_Goal of the exercise:_ Beginning with the top line of the listing below, give again every line up to and including the line with "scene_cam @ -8"; pictures do not belong in the copy.

*** Opening of Data for this task ***

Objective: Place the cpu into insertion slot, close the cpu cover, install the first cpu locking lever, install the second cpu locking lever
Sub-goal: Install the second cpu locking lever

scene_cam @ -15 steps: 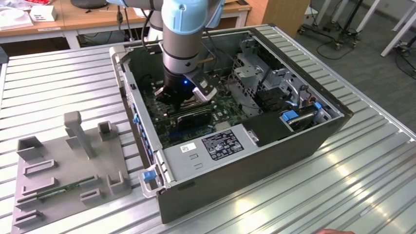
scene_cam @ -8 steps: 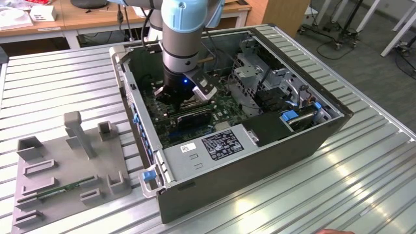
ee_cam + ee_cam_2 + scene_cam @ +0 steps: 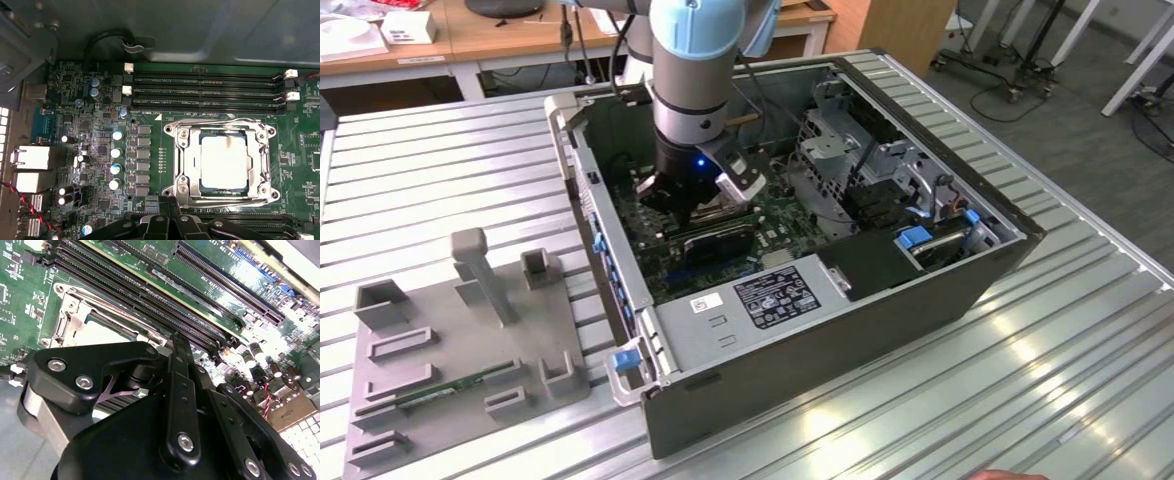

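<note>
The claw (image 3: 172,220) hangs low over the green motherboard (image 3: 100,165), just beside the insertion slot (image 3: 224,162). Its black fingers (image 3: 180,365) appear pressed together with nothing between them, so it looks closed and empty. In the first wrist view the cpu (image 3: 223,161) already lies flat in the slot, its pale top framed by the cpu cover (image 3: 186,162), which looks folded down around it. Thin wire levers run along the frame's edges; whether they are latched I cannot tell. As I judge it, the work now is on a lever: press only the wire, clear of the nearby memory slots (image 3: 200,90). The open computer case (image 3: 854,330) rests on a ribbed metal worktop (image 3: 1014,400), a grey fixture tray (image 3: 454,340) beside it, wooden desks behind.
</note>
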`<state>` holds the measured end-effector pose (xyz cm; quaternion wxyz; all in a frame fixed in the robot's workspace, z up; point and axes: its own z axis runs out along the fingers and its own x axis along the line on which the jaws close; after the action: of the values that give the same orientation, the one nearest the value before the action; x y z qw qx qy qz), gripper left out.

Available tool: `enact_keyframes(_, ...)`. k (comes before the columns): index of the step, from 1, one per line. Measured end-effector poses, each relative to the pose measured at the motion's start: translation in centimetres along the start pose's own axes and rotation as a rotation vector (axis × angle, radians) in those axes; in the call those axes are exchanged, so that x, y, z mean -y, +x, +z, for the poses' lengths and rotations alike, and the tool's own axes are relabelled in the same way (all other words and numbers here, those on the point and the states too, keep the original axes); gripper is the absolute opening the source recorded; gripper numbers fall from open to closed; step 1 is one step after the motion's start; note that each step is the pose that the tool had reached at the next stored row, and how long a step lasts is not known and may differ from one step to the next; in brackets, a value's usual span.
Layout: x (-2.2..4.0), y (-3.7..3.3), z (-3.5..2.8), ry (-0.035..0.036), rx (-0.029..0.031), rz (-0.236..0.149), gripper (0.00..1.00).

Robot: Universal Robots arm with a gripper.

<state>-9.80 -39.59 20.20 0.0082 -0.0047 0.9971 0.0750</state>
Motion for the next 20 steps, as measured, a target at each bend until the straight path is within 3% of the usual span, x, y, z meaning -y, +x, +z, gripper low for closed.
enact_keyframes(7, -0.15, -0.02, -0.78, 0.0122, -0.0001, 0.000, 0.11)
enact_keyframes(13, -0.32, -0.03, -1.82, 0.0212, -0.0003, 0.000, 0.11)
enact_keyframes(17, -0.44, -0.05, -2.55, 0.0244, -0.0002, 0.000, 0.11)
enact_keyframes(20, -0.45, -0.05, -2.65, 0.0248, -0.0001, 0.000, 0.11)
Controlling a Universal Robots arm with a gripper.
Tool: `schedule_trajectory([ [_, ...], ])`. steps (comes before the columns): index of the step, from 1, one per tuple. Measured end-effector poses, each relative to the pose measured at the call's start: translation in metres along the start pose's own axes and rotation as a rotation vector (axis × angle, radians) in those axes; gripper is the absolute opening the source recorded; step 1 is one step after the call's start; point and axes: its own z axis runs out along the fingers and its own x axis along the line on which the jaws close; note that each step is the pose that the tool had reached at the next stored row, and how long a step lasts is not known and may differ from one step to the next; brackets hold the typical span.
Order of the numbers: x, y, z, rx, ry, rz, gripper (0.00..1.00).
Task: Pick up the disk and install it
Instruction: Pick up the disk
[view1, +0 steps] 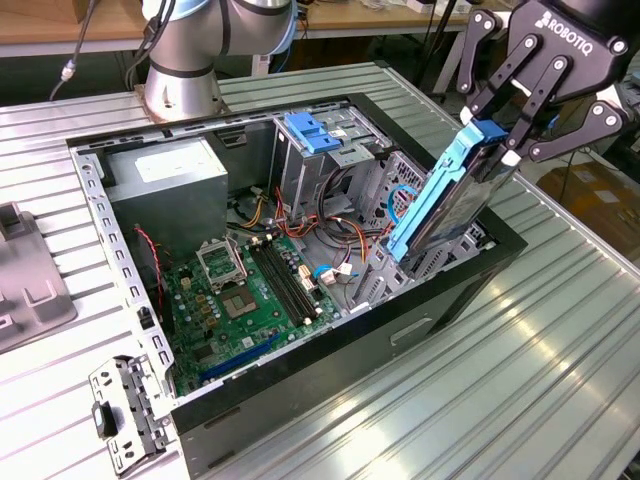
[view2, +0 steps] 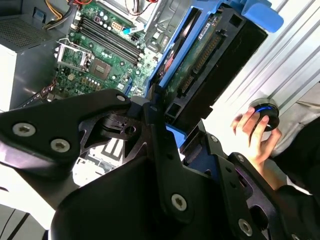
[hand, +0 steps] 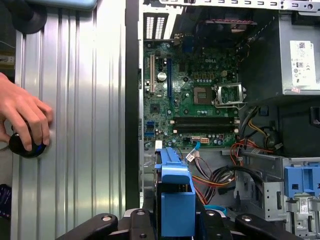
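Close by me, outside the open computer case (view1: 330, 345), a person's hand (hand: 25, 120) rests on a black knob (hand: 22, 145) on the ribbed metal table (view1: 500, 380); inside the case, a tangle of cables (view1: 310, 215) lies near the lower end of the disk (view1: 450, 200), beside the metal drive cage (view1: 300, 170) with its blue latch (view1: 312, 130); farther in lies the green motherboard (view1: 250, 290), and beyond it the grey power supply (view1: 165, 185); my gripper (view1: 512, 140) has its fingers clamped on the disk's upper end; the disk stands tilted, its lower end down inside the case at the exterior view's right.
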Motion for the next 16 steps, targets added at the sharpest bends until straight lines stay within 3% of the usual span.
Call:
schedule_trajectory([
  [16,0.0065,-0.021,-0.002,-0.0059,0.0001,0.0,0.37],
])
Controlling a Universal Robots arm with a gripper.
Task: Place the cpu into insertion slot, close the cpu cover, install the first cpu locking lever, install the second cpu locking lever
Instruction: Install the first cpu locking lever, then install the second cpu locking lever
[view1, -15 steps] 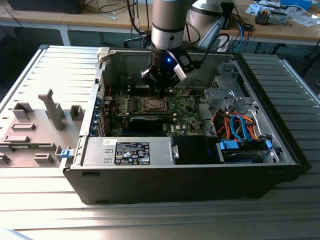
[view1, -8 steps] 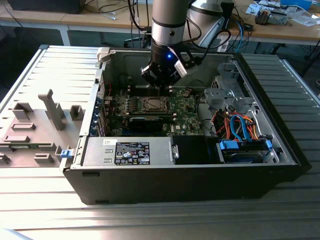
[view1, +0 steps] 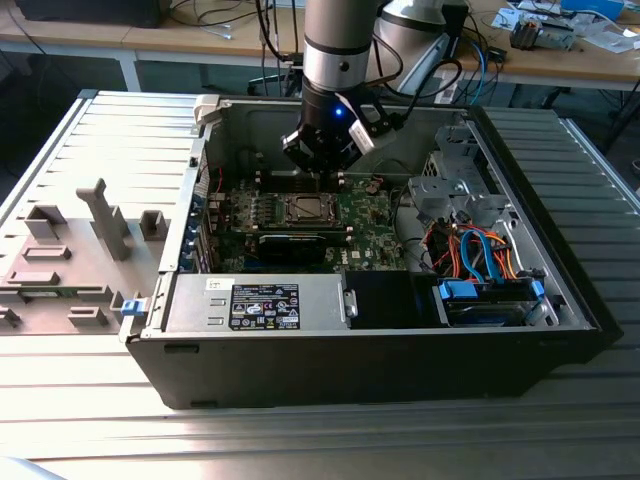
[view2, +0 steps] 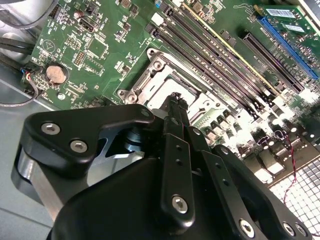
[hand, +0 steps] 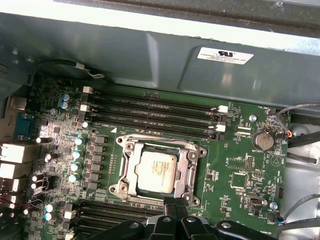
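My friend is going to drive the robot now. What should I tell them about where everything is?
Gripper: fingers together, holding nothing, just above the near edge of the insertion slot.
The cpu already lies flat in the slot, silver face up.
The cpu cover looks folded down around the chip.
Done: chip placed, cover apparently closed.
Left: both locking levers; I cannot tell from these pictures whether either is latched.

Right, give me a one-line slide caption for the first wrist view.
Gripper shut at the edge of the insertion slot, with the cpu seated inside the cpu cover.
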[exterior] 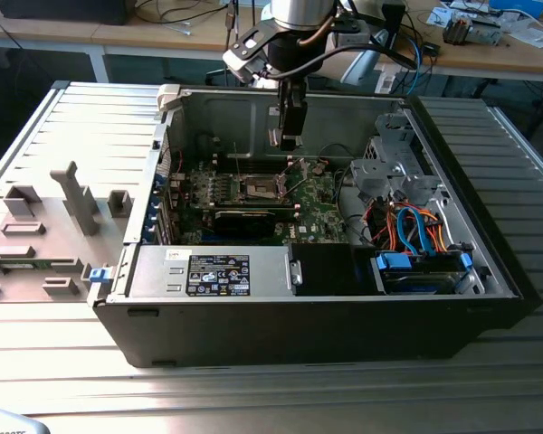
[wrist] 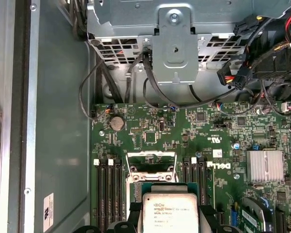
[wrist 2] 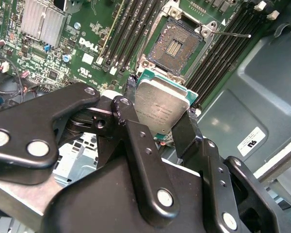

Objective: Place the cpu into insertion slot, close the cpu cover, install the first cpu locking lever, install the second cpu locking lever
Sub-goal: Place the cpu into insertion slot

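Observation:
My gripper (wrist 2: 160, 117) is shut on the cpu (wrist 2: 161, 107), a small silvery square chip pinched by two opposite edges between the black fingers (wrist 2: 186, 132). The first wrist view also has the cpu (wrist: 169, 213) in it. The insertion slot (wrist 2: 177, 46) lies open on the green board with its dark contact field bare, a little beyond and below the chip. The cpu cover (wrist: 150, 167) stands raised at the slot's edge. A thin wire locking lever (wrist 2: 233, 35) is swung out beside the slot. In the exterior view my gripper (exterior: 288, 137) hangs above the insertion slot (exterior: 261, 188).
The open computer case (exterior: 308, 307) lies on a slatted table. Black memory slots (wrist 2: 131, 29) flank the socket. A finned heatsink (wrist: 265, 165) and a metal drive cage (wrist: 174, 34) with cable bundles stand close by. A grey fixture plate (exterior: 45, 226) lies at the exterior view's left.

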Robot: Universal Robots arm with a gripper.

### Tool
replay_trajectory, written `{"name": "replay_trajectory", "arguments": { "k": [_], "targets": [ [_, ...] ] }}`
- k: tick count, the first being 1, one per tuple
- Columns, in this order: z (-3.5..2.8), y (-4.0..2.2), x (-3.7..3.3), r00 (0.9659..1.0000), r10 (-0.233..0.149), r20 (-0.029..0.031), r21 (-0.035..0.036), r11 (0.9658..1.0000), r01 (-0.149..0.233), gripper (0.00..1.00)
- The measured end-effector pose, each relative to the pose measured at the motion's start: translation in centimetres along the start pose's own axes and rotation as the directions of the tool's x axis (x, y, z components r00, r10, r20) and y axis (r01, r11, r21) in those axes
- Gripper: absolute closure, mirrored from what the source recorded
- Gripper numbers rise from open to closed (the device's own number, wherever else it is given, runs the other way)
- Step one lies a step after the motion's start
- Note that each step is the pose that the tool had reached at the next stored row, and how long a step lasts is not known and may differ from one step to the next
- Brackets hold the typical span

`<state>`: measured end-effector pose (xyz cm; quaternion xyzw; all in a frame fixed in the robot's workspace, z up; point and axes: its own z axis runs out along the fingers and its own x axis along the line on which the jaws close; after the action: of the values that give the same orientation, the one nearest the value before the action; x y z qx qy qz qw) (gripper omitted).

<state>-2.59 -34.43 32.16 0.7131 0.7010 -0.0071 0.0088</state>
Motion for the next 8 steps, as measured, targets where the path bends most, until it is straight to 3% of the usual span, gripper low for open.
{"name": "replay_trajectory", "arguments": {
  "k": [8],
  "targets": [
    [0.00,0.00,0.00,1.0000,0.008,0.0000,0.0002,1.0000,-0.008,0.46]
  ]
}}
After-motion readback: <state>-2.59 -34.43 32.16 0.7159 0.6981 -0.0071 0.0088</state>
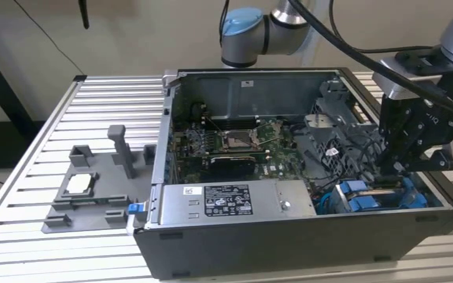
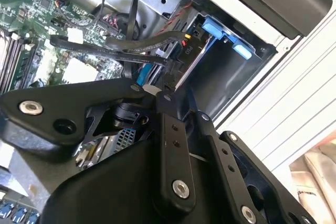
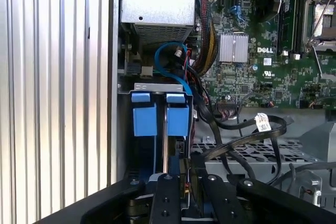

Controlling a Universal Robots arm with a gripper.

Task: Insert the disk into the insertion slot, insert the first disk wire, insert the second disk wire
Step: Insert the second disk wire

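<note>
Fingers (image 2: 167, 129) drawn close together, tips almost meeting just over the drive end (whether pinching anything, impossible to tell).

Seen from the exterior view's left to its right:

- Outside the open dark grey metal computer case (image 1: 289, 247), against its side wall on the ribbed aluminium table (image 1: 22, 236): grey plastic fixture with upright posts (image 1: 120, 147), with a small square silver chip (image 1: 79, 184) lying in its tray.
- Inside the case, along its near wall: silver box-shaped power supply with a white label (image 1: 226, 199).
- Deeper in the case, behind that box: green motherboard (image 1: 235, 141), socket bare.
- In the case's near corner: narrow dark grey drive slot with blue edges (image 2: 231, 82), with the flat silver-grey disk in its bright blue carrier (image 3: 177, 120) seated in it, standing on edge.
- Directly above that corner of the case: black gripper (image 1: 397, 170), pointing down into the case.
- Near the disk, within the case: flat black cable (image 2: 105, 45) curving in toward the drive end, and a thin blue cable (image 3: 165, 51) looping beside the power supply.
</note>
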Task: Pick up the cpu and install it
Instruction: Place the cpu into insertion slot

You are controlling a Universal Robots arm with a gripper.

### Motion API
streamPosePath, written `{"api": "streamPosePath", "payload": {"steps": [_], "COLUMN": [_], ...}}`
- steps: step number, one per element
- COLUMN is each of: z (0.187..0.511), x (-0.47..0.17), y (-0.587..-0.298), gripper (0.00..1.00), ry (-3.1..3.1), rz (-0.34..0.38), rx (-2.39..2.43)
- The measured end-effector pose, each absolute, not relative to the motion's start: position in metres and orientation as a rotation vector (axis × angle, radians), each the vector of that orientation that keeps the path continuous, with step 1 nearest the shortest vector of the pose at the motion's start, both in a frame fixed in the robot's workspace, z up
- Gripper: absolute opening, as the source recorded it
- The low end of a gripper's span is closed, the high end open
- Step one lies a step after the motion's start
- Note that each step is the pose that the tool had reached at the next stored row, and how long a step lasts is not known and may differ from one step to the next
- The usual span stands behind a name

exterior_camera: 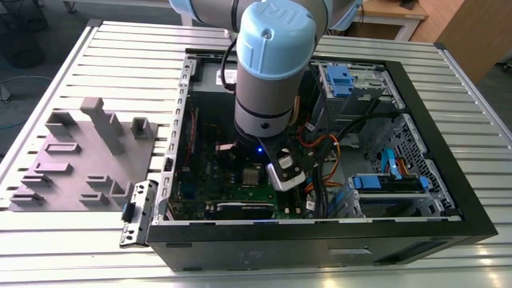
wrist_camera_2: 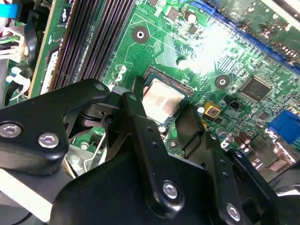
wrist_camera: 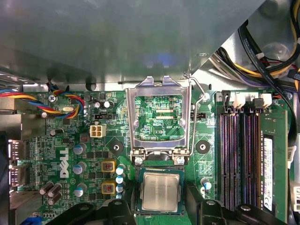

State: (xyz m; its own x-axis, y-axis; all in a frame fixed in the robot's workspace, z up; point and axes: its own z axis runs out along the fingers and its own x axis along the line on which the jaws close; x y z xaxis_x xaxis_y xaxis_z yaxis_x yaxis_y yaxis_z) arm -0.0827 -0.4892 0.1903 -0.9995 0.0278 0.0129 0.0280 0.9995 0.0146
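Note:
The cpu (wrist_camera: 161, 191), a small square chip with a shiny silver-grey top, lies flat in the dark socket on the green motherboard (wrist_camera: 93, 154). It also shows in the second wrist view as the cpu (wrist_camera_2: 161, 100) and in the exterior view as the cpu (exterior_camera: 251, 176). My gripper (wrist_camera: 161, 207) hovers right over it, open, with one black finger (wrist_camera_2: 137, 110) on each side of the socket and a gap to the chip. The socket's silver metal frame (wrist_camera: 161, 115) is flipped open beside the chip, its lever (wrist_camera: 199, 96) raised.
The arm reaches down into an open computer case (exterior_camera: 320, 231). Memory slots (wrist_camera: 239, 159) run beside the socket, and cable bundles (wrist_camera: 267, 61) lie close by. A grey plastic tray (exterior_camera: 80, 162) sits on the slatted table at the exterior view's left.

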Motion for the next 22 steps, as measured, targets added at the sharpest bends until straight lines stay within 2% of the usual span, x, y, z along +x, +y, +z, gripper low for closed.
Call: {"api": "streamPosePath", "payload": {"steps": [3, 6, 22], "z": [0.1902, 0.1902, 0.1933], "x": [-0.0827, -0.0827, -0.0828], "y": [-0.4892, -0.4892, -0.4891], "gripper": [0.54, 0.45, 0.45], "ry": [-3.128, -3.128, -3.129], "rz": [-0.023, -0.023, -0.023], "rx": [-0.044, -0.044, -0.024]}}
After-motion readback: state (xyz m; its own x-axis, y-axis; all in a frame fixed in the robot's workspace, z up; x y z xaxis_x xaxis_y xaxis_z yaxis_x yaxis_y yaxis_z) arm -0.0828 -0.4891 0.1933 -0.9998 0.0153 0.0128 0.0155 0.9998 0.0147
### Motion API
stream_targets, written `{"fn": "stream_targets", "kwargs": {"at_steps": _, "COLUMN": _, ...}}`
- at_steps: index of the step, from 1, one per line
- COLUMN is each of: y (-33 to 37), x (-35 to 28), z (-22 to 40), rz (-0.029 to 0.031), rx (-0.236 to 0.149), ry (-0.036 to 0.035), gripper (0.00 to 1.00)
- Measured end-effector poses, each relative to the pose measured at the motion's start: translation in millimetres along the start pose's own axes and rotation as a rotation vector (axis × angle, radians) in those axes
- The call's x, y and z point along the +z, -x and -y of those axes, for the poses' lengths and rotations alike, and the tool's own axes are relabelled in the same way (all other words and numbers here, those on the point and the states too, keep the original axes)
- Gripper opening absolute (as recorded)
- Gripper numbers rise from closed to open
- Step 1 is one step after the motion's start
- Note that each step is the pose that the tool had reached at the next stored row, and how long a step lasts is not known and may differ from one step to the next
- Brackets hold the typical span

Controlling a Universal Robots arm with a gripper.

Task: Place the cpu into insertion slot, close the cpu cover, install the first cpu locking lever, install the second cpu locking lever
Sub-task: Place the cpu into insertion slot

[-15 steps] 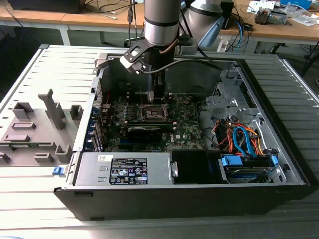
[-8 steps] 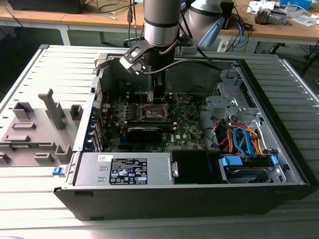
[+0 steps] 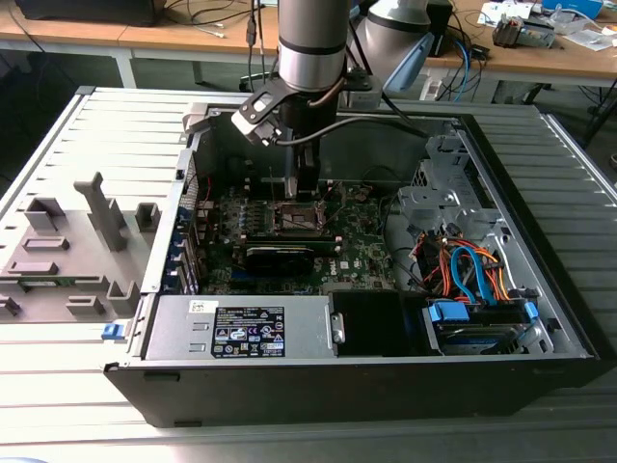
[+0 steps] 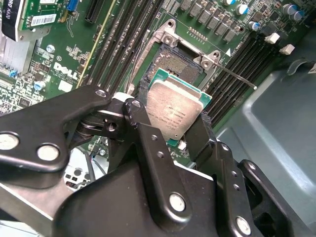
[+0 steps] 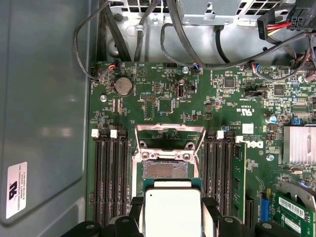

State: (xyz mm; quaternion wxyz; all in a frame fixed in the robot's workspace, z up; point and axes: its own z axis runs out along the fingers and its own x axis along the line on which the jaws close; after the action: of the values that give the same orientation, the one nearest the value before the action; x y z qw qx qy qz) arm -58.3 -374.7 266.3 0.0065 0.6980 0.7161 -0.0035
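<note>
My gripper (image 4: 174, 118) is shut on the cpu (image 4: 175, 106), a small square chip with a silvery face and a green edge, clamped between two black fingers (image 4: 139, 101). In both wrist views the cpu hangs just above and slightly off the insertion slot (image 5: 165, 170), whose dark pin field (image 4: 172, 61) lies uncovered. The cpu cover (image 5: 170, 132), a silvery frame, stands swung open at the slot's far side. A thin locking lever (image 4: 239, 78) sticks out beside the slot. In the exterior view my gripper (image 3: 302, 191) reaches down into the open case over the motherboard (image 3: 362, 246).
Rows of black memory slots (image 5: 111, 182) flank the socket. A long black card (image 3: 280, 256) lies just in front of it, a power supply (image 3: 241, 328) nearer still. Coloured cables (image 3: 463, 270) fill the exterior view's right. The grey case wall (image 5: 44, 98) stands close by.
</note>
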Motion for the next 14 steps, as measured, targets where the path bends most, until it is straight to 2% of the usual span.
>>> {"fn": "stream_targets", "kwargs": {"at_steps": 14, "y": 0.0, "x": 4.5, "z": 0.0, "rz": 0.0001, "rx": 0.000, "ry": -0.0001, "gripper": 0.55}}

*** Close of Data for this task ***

_Written answer:_
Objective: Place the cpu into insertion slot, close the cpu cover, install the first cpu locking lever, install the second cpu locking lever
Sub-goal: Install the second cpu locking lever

scene_cam @ -15 steps: 
scene_cam @ -8 steps: 

There's no more to the output.